PROMPT:
This exercise calls for an exact transcription. Set down every record below.
(RECORDS FOR THIS EXERCISE Opens)
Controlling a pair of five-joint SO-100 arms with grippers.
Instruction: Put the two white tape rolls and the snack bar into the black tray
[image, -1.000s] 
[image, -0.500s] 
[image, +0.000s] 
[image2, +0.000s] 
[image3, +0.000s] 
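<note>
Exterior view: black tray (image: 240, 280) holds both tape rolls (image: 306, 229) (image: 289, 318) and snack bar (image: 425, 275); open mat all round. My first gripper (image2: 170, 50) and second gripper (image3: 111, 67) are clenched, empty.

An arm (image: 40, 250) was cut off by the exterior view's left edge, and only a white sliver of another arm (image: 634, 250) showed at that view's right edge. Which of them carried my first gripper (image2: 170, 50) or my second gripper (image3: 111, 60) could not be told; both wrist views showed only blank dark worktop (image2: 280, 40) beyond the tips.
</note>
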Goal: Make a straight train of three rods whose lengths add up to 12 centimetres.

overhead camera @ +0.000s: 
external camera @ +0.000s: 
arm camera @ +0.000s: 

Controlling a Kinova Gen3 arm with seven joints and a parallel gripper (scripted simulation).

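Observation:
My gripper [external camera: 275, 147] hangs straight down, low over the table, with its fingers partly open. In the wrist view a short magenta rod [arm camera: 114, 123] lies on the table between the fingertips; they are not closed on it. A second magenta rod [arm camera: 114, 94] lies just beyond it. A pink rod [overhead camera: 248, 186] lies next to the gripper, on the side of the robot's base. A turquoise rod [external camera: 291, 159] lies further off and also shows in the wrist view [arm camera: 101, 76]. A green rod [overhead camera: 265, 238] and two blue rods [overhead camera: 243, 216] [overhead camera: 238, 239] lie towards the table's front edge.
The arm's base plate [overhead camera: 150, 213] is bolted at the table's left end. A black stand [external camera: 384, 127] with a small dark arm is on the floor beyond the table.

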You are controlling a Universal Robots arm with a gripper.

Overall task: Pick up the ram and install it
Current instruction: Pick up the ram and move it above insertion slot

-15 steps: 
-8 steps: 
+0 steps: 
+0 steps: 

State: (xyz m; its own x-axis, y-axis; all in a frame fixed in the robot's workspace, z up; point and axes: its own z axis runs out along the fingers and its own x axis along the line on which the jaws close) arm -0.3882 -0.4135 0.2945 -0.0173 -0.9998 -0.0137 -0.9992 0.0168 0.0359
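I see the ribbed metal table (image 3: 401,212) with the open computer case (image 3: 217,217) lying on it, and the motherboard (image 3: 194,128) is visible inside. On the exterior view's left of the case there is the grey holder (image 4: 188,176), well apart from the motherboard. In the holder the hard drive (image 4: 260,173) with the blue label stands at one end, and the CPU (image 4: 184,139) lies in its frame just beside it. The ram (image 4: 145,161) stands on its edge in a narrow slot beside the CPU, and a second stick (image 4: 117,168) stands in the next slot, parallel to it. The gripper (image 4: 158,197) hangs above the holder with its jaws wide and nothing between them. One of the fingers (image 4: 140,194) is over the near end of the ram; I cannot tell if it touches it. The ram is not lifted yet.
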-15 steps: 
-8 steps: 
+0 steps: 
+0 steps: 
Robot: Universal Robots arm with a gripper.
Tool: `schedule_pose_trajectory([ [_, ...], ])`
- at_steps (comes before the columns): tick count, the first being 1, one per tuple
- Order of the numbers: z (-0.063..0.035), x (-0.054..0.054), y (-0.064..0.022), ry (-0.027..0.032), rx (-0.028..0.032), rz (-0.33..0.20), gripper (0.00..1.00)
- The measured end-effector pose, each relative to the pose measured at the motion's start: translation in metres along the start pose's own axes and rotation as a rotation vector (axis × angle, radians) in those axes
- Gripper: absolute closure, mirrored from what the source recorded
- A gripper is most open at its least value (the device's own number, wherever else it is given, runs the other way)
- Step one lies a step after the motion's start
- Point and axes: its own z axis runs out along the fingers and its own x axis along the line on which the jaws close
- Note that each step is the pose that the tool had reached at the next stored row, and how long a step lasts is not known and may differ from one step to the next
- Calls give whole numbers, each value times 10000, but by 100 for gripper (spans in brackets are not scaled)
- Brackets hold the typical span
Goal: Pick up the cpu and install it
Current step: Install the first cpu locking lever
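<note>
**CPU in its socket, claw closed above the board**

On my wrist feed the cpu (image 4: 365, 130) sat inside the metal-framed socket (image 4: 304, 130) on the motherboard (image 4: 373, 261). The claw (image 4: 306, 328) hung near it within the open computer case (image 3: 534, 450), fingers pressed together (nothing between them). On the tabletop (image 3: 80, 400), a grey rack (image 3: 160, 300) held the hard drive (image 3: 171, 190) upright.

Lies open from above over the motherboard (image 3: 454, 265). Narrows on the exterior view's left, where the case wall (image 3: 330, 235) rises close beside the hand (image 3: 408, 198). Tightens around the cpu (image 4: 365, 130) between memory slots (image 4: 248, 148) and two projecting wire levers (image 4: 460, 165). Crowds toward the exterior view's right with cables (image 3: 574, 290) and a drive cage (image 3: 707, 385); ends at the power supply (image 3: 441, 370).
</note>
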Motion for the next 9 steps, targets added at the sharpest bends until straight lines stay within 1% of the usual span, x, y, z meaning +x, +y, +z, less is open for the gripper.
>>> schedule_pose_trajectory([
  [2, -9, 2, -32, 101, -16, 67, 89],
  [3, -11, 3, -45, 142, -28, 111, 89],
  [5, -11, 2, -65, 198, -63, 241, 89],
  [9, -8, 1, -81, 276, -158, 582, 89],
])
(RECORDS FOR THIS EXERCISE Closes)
RESPONSE BOX:
Controlling a pair of five-joint SO-100 arms with grippers.
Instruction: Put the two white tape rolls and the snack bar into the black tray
[image, -1.000s] 
[image, -0.500s] 
[image, +0.000s] 
[image2, +0.000s] 
[image3, +0.000s] 
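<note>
Exterior view: black tray (image: 240, 280) holds both tape rolls (image: 306, 229) (image: 289, 318) and snack bar (image: 425, 275); open mat all round. My first gripper (image2: 170, 50) and second gripper (image3: 111, 67) are clenched, empty.

An arm (image: 40, 250) was cut off by the exterior view's left edge, and only a white sliver of another arm (image: 634, 250) showed at that view's right edge. Which of them carried my first gripper (image2: 170, 50) or my second gripper (image3: 111, 60) could not be told; both wrist views showed only blank dark worktop (image2: 280, 40) beyond the tips.
</note>
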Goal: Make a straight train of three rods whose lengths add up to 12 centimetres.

overhead camera @ +0.000s: 
external camera @ +0.000s: 
arm camera @ +0.000s: 

Controlling a Kinova Gen3 arm with seven joints and a parallel gripper (scripted simulation).

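Observation:
My gripper [external camera: 275, 147] hangs straight down, low over the table, with its fingers partly open. In the wrist view a short magenta rod [arm camera: 114, 123] lies on the table between the fingertips; they are not closed on it. A second magenta rod [arm camera: 114, 94] lies just beyond it. A pink rod [overhead camera: 248, 186] lies next to the gripper, on the side of the robot's base. A turquoise rod [external camera: 291, 159] lies further off and also shows in the wrist view [arm camera: 101, 76]. A green rod [overhead camera: 265, 238] and two blue rods [overhead camera: 243, 216] [overhead camera: 238, 239] lie towards the table's front edge.
The arm's base plate [overhead camera: 150, 213] is bolted at the table's left end. A black stand [external camera: 384, 127] with a small dark arm is on the floor beyond the table.
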
You are controlling a Universal Robots arm with a gripper.

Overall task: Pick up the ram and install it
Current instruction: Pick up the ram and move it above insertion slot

-15 steps: 
-8 steps: 
+0 steps: 
+0 steps: 

State: (xyz m; its own x-axis, y-axis; all in a frame fixed in the robot's workspace, z up; point and axes: its own z axis runs out along the fingers and its own x axis along the line on which the jaws close) arm -0.3882 -0.4135 0.2945 -0.0173 -0.9998 -0.0137 -0.9992 0.0168 0.0359
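I see the ribbed metal table (image 3: 401,212) with the open computer case (image 3: 217,217) lying on it, and the motherboard (image 3: 194,128) is visible inside. On the exterior view's left of the case there is the grey holder (image 4: 188,176), well apart from the motherboard. In the holder the hard drive (image 4: 260,173) with the blue label stands at one end, and the CPU (image 4: 184,139) lies in its frame just beside it. The ram (image 4: 145,161) stands on its edge in a narrow slot beside the CPU, and a second stick (image 4: 117,168) stands in the next slot, parallel to it. The gripper (image 4: 158,197) hangs above the holder with its jaws wide and nothing between them. One of the fingers (image 4: 140,194) is over the near end of the ram; I cannot tell if it touches it. The ram is not lifted yet.
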-15 steps: 
-8 steps: 
+0 steps: 
+0 steps: 
Robot: Universal Robots arm with a gripper.
Tool: `schedule_pose_trajectory([ [_, ...], ])`
- at_steps (comes before the columns): tick count, the first being 1, one per tuple
- Order of the numbers: z (-0.063..0.035), x (-0.054..0.054), y (-0.064..0.022), ry (-0.027..0.032), rx (-0.028..0.032), rz (-0.33..0.20), gripper (0.00..1.00)
- The measured end-effector pose, each relative to the pose measured at the motion's start: translation in metres along the start pose's own axes and rotation as a rotation vector (axis × angle, radians) in those axes
- Gripper: absolute closure, mirrored from what the source recorded
- A gripper is most open at its least value (the device's own number, wherever else it is given, runs the other way)
- Step one lies a step after the motion's start
- Point and axes: its own z axis runs out along the fingers and its own x axis along the line on which the jaws close
- Note that each step is the pose that the tool had reached at the next stored row, and how long a step lasts is not known and may differ from one step to the next
- Calls give whole numbers, each value times 10000, but by 100 for gripper (spans in brackets are not scaled)
- Brackets hold the typical span
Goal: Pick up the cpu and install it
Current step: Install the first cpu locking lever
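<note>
**CPU in its socket, claw closed above the board**

On my wrist feed the cpu (image 4: 365, 130) sat inside the metal-framed socket (image 4: 304, 130) on the motherboard (image 4: 373, 261). The claw (image 4: 306, 328) hung near it within the open computer case (image 3: 534, 450), fingers pressed together (nothing between them). On the tabletop (image 3: 80, 400), a grey rack (image 3: 160, 300) held the hard drive (image 3: 171, 190) upright.

Lies open from above over the motherboard (image 3: 454, 265). Narrows on the exterior view's left, where the case wall (image 3: 330, 235) rises close beside the hand (image 3: 408, 198). Tightens around the cpu (image 4: 365, 130) between memory slots (image 4: 248, 148) and two projecting wire levers (image 4: 460, 165). Crowds toward the exterior view's right with cables (image 3: 574, 290) and a drive cage (image 3: 707, 385); ends at the power supply (image 3: 441, 370).
</note>
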Motion for the next 9 steps, targets added at the sharpest bends until straight lines stay within 1% of the usual span, x, y, z meaning +x, +y, +z, less is open for the gripper.
>>> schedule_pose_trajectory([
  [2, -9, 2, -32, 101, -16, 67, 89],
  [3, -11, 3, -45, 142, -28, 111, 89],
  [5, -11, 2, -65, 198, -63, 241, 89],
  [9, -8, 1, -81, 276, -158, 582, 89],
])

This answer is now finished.